The Strawberry Lottery
Last week, in the local Safeway supermarket, I saw a young man carefully studying boxes of pre-packaged strawberries. With his right hand, he picked up many boxes, one by one, and studied the visible parts of each individual strawberry. I wondered if he was counting the number of good-looking strawberries in each box and would eventually choose the one that contained the most beauty. I wondered if he could see into the souls of strawberries and decide which of them was most likely to sanctify him.
Of course, I very much doubt that he was engaged in the kind of religious rite that I was imagining. He did indeed look far more like a mad monk than a produce inspector but I was still just telling myself a story.
While watching him, I realized that I’d never paid much attention to the strawberries that I bought in supermarkets. I’d just randomly grab one box, pay for it, and bring it home. Those strawberries were usually good enough, sometimes terrible, and occasionally great. I suppose there are people who can accurately judge strawberries before they buy them. I’m not one of those people. Instead, I live my fruit and vegetable life by chance. I think most of us live by chance. We all play the strawberry lottery.

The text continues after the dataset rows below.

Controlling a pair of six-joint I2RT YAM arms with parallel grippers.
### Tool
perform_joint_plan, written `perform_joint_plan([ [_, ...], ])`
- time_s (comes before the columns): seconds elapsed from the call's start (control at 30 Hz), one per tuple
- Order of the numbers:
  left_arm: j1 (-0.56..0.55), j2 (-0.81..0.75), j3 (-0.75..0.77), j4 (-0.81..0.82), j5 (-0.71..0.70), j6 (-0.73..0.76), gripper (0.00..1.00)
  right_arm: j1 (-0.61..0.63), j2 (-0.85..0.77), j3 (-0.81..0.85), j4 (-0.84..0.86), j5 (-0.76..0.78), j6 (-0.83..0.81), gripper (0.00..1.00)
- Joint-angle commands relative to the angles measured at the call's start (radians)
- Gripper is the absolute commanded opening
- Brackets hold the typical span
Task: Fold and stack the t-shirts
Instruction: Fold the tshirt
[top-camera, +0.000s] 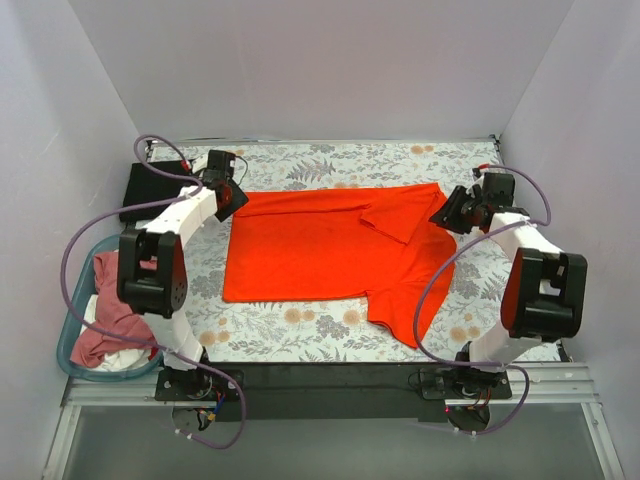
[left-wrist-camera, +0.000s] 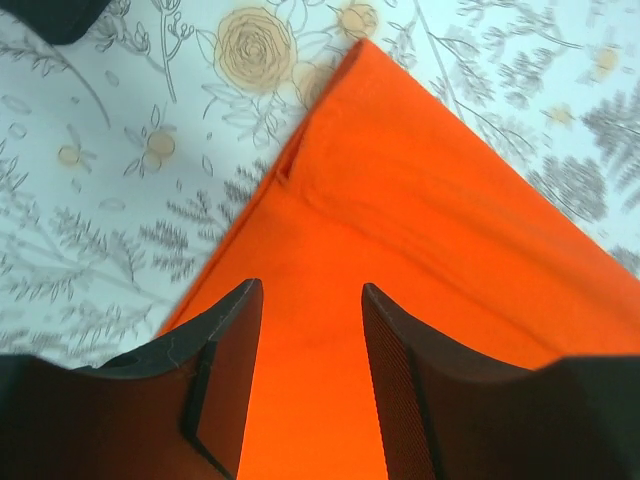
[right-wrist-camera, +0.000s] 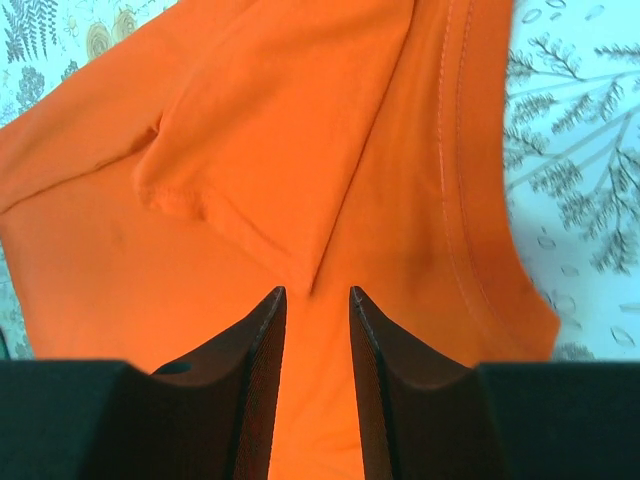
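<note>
Near left, a teal basket (top-camera: 66, 335) held a dusty pink tee (top-camera: 105, 300) and a white tee (top-camera: 122, 358). The orange-red t-shirt (top-camera: 320, 255) lay spread mid-desk (top-camera: 300, 335). At its far edge, the left gripper (left-wrist-camera: 310, 300) hung moderately parted and the right gripper (right-wrist-camera: 317, 300) narrowly parted, both above the cloth.

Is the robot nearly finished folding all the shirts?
Not nearly. Done: a black t-shirt lies in the far left corner, looking folded. In hand: the orange t-shirt is spread out with one sleeve folded in; the left end effector and right end effector sit open over its far corners. Left: the pink t-shirt and white t-shirt are heaped in the basket; nothing is stacked.
</note>
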Motion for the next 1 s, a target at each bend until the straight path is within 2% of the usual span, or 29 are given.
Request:
perform_joint_plan([
  [0.0, 0.026, 0.085, 0.082, 0.030, -0.030, 0.030, 0.43, -0.006, 0.071, 0.070, 0.111, -0.058, 0.027, 0.38],
  [0.13, 0.038, 0.238, 0.188, 0.035, -0.053, 0.058, 0.40, -0.005, 0.173, 0.113, 0.130, -0.099, 0.031, 0.37],
  [0.37, 0.040, 0.329, 0.268, 0.027, -0.074, 0.070, 0.34, -0.005, 0.218, 0.113, 0.135, -0.145, 0.022, 0.36],
  [0.73, 0.038, 0.309, 0.248, 0.000, -0.065, 0.070, 0.28, 0.005, 0.229, 0.092, 0.139, -0.161, 0.024, 0.36],
  [0.97, 0.038, 0.307, 0.273, -0.025, -0.062, 0.082, 0.18, 0.006, 0.224, 0.089, 0.139, -0.158, 0.028, 0.36],
])
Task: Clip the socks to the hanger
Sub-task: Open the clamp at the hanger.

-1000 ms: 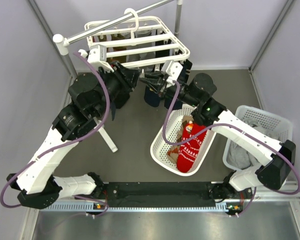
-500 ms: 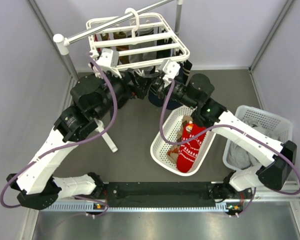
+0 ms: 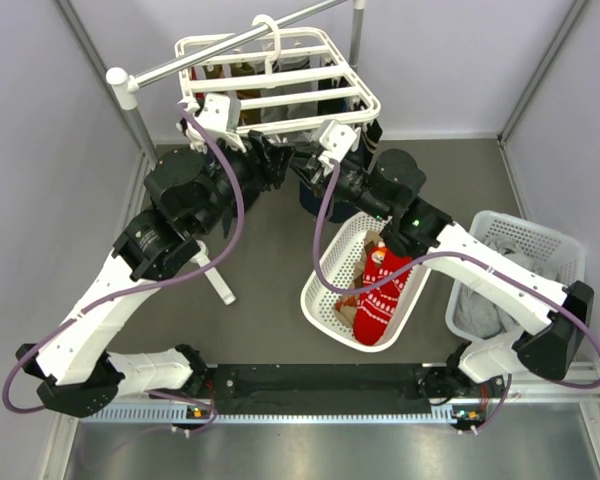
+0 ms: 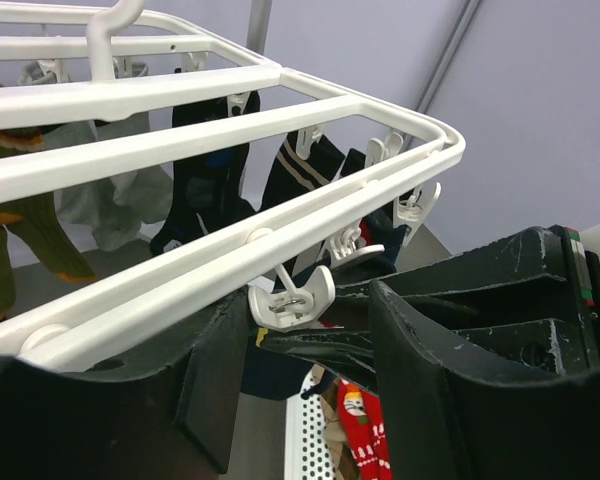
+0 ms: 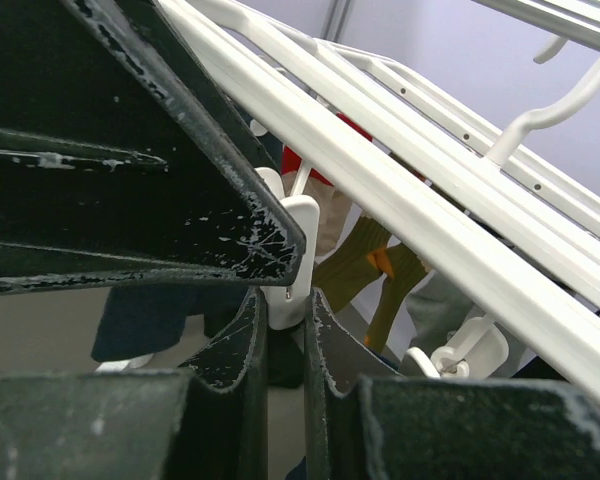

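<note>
My right fingers [image 5: 242, 372] are pressed almost together on a white clip [image 5: 285, 262] that dangles from the near bar of the hanger [image 3: 290, 100]. The clip's lower end sits in the narrow slot between them.

My left fingers [image 4: 430, 400] are spread well apart, coming at the same clip from the other side. They stand on either side of it and of the tips of my right fingers, and I see nothing pinched between their faces.

The navy sock [image 5: 145, 325] hangs just under the two sets of fingers, below the hanger's near edge. A speck of yellow shows on it in the left wrist view. I cannot tell from any view what is holding it up, or whether its edge is inside the clip.

The hanger hangs by its hook from a metal rail [image 3: 230, 45] at the far side of the counter [image 3: 260, 260]. Several clips on its bars carry other socks, among them a dark striped one [image 4: 300, 175] and an olive one [image 5: 355, 262].

A red sock [image 3: 380, 290] with white snowflakes lies in the oval white basket [image 3: 315, 300] below my right arm. A second white basket [image 3: 570, 255] stands at the far right with grey cloth in it.
</note>
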You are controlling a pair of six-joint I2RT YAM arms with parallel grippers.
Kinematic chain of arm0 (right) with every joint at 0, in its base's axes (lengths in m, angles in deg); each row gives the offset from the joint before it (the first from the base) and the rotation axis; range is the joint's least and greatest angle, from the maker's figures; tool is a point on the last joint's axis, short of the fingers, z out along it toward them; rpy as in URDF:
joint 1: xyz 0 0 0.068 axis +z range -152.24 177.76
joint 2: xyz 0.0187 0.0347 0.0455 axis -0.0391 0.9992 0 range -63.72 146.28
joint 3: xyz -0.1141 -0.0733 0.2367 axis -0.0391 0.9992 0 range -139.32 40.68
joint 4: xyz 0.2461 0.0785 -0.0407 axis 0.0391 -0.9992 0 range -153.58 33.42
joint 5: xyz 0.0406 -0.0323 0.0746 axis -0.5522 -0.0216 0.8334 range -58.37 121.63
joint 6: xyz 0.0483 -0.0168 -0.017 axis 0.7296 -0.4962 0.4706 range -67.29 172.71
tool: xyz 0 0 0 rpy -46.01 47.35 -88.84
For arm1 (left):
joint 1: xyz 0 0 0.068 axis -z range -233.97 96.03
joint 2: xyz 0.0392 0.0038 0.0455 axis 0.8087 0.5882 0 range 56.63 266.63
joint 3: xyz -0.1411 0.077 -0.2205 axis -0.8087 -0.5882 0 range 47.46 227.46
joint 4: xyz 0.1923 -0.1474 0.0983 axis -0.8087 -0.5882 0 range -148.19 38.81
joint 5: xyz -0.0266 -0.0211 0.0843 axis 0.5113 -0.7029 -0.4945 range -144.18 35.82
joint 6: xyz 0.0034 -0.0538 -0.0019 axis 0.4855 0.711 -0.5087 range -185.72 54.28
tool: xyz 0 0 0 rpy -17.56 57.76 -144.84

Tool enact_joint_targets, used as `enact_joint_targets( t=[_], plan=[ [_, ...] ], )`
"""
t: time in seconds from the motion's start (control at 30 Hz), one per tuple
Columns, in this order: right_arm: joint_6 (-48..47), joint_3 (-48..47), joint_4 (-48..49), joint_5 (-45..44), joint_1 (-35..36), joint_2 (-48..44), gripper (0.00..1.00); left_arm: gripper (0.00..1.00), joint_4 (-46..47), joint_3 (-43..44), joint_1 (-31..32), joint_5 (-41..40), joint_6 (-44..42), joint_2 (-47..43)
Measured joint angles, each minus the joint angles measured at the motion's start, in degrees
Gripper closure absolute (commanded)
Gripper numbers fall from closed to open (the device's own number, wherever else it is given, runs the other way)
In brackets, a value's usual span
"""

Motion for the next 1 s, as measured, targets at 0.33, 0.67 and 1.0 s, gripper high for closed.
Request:
enact_joint_targets(
  t=[0.33, 0.67, 1.0],
  plan=[
    [-1.9, -1.5, -0.8, -2.7, 1.5, 0.3, 1.00, 0.51, 2.4, -1.0, 0.1, -2.9, -0.7, 1.1],
    [-3.7, -1.5, -1.8, -5.6, 2.5, 0.8, 0.94, 0.92, 4.3, -2.6, 0.3, -5.8, -1.6, 1.4],
    [3.3, -1.5, -13.4, -5.5, 3.5, -2.1, 0.32, 1.00, 5.3, -4.8, 0.2, -7.9, -1.1, 0.8]
  ],
)
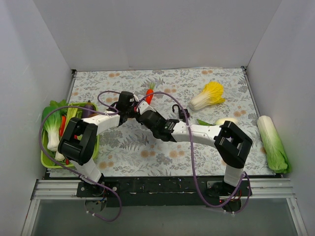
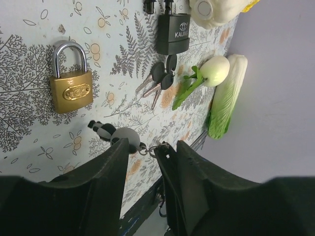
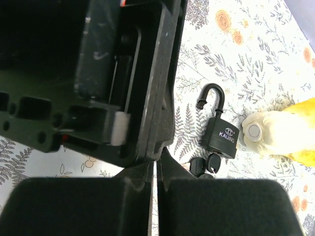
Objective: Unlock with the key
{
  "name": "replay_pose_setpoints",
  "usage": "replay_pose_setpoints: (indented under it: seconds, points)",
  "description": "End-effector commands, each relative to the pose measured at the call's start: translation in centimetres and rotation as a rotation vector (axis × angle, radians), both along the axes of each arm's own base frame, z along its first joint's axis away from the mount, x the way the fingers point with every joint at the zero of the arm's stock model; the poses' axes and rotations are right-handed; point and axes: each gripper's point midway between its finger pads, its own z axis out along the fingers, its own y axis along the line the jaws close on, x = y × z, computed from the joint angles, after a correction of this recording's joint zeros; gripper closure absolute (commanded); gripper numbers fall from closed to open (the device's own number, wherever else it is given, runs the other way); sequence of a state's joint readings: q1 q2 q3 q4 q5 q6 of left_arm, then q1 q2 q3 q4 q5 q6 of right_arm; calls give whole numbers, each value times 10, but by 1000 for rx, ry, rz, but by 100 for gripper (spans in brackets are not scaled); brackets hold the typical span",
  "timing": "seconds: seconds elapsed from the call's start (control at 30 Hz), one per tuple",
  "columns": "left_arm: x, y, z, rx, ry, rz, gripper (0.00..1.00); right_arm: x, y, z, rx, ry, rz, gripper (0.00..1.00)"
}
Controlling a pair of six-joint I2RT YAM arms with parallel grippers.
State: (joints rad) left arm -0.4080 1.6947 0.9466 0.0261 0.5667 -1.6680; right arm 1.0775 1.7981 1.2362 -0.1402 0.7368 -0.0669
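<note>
In the left wrist view a brass padlock (image 2: 71, 86) lies flat on the floral cloth with its shackle closed. My left gripper (image 2: 153, 145) is open, its jaws standing either side of a dark slab that is my right gripper's pinched tips. A key ring (image 2: 146, 148) and a small panda charm (image 2: 117, 134) dangle from those tips. My right gripper (image 3: 157, 164) is shut, apparently on the key, whose blade is hidden. The two grippers meet at mid-table (image 1: 137, 108). A black padlock (image 3: 220, 135) with an open shackle and its own keys (image 2: 160, 79) lies further right.
A green basket (image 1: 45, 156) of vegetables stands at the left edge. A carrot (image 1: 149, 94), a yellow cabbage (image 1: 209, 96), a white turnip (image 1: 225, 121) and a green cabbage (image 1: 272, 142) lie on the cloth. White walls close in three sides.
</note>
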Motion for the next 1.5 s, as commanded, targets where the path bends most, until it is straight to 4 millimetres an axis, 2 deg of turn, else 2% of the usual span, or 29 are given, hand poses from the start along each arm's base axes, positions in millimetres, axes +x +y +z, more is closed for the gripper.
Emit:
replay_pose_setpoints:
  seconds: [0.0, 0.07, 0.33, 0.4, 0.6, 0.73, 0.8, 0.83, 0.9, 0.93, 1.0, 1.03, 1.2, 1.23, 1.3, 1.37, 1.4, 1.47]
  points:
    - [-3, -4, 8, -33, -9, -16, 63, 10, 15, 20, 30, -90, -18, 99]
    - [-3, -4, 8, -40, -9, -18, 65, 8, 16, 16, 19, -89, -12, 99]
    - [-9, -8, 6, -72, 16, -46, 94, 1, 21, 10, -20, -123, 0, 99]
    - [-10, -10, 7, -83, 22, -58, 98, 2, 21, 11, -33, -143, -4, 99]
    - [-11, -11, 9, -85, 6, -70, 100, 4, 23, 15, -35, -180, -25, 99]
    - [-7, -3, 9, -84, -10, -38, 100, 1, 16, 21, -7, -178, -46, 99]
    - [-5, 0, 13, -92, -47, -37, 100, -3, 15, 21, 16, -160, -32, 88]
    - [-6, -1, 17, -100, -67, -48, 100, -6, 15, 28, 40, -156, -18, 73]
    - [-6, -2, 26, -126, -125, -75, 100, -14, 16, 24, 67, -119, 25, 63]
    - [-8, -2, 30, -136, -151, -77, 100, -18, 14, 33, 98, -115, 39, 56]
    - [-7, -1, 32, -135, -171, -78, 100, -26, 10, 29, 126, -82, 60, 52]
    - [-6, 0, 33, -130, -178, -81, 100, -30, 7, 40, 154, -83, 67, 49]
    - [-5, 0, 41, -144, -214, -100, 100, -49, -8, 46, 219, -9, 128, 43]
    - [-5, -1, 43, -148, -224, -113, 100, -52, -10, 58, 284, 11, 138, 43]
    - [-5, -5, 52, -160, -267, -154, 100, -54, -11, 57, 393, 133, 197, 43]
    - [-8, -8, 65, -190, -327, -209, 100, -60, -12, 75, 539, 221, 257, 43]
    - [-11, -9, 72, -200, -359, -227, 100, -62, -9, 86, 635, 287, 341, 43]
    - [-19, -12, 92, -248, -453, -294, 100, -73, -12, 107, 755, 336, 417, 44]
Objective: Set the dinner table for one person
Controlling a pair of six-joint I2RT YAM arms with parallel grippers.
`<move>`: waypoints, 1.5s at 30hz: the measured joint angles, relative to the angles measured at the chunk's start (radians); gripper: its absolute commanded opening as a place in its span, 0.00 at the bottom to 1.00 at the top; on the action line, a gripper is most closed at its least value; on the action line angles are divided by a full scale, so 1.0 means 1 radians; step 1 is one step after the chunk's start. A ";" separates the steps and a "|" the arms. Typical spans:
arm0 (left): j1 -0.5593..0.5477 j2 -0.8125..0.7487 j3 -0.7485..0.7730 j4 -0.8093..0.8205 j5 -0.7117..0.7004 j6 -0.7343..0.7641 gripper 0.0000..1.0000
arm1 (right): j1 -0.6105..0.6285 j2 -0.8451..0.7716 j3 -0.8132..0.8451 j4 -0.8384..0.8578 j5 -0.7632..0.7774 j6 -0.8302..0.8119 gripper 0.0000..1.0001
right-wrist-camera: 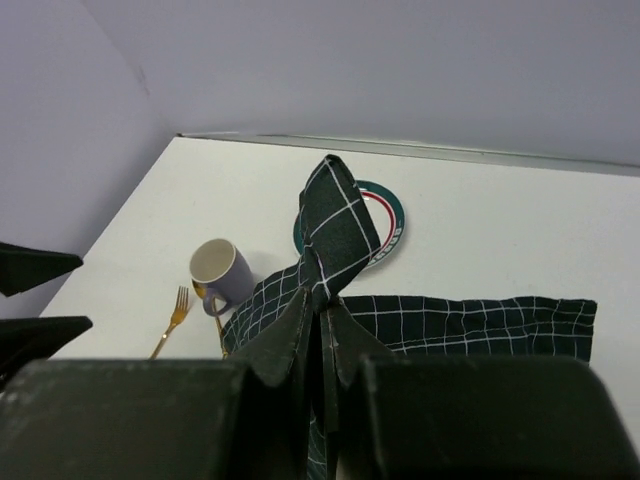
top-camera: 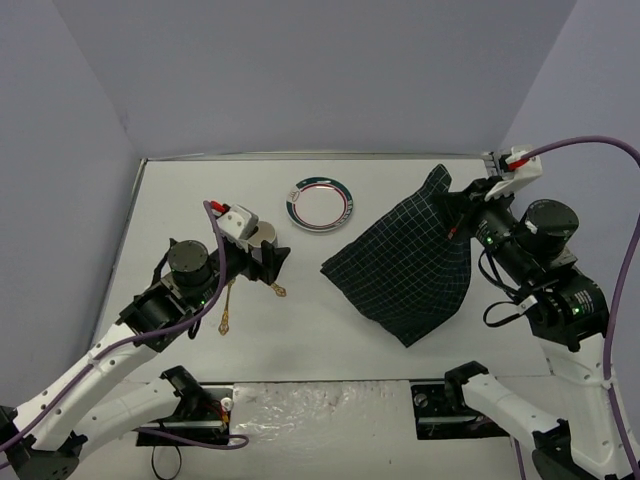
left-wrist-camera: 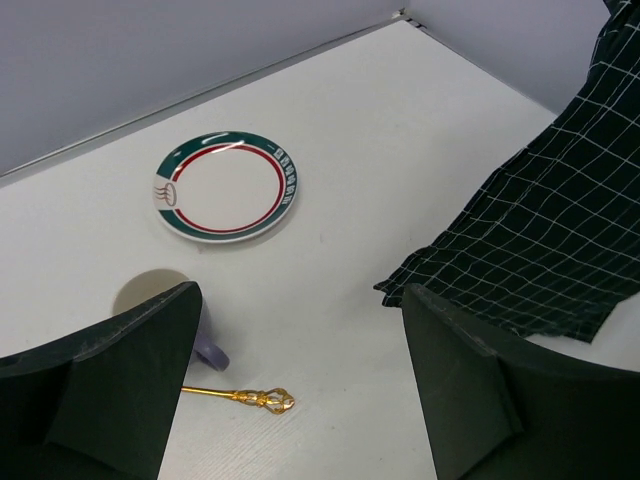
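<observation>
The white dinner table [top-camera: 180, 200] holds a plate [top-camera: 320, 204] with a green and red rim at the back middle. A lavender mug [right-wrist-camera: 220, 272] stands left of it, partly hidden under my left gripper [top-camera: 272, 264]. That gripper is open and empty, hovering just above the table [left-wrist-camera: 330, 110] beside the mug [left-wrist-camera: 150, 292]. A gold fork [top-camera: 227, 310] and another gold utensil [left-wrist-camera: 250, 397] lie by the mug. My right gripper [right-wrist-camera: 320, 312] is shut on a corner of the dark green checked cloth [top-camera: 410, 265] and lifts that corner while the rest trails on the table.
Grey walls close in the table at the back and both sides. The arm bases and their mounts [top-camera: 320, 410] sit along the near edge. The raised cloth [right-wrist-camera: 340, 225] hides part of the plate [right-wrist-camera: 392, 222] in the right wrist view.
</observation>
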 measured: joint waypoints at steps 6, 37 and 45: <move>0.000 0.018 0.004 -0.070 -0.051 -0.024 0.78 | 0.002 0.099 -0.080 0.012 0.137 0.039 0.00; 0.001 0.379 -0.009 0.001 -0.089 -0.174 0.78 | -0.139 1.102 0.042 0.394 0.309 -0.156 0.59; 0.001 0.546 0.039 0.082 -0.057 -0.219 0.77 | -0.226 0.978 -0.021 0.351 0.292 -0.068 0.63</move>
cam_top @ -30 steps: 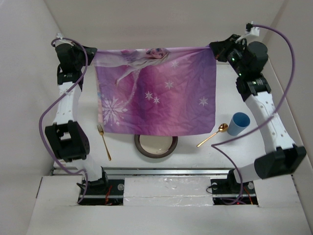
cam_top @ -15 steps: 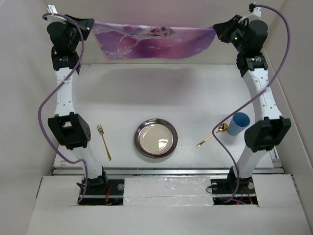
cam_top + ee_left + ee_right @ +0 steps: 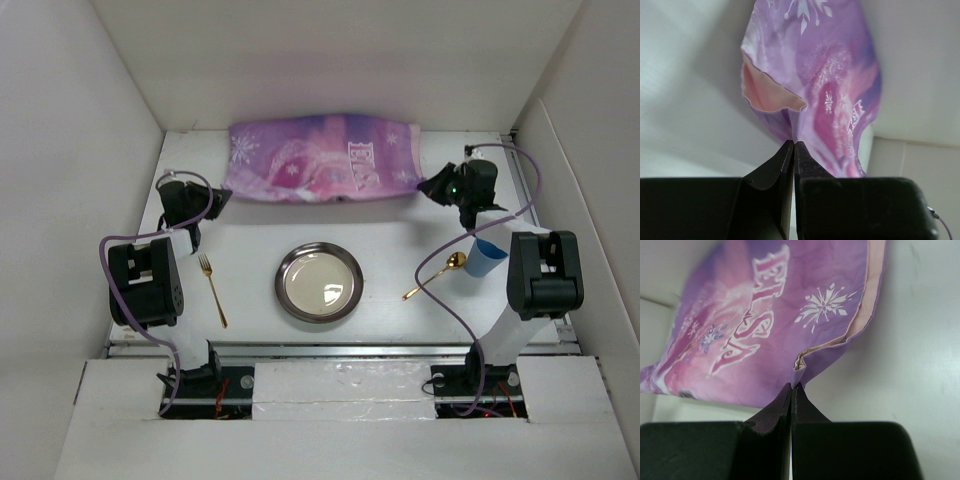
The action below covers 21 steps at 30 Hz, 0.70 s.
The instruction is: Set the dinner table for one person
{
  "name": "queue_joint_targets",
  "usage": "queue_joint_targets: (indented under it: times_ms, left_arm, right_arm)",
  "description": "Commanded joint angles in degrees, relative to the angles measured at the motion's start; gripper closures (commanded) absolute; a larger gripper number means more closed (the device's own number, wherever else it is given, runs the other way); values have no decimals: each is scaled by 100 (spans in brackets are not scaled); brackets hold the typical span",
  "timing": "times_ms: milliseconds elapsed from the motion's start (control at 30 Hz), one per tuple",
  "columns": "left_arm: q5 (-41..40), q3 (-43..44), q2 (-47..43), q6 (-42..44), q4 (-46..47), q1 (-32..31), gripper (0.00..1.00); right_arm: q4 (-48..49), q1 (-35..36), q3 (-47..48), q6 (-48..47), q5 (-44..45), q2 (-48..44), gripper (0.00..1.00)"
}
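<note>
– Left wrist view: what is the left gripper (image 3: 794,142) holding?
– Its jaws are pressing flat together on one corner of the purple cloth mat (image 3: 830,75). The right gripper (image 3: 791,385) is pinching the opposite corner likewise.
– Where is the mat lying?
– It is lying bunched between both grippers at the far end of the white dinner table (image 3: 400,225), which is spanning the workspace ahead of the arm bases. Nearer the bases, a metal plate (image 3: 319,282) is sitting centrally, with a gold fork (image 3: 212,290) on its left and a gold spoon (image 3: 435,276) and blue cup (image 3: 490,255) on its right.

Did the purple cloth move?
Yes. The purple cloth moved farther back: it overlapped the plate before, and now it lies well beyond it.
</note>
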Motion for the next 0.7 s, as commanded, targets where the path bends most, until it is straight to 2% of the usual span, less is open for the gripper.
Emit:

You might be wondering how much time I spent watching that young man. I can’t put a clock on it. I’m a writer so I automatically pay more attention to the words and actions of strangers than I probably should.
That’s why I always laugh when writers claim they are “decolonizing” storytelling. Who are they kidding? Writers are the most persistent and ubiquitous colonizers of all. We appropriate other people’s experiences. We appropriate conversations that we’ve eavesdropped. We turn real people into clay figures that we manipulate. And any of you who are friends and family (and enemies) of writers know how much we mine your life for the good stuff. Writers plunder natural resources.
And I don’t know why anybody gets romantically involved with a writer. O, damn, O, damn, the intimacies that we parade around the town square!
So, yes, that young man in the supermarket was obviously an eccentric and I wanted to appropriate his eccentricity. I wondered if I should give his strawberry forensic skills to one of my fictional characters.
In his left hand, the young man held a shopping basket filled with other fruits, vegetables, and one long baguette. There was no junk food. I was jealous of his culinary discipline. Rarely do I leave a grocery store without at least one bag of tortilla chips.
Then I rejoiced a bit as the young man choose a box of strawberries and placed it on top of the other food in his basket. I imagined the strawberries were rejoicing, as well, because each of them had the sole spiritual mission of being chosen by a wise omnivore. Yes, the strawberries were self-sacrificing pilgrims. That was the ending I’d given to my supermarket narrative.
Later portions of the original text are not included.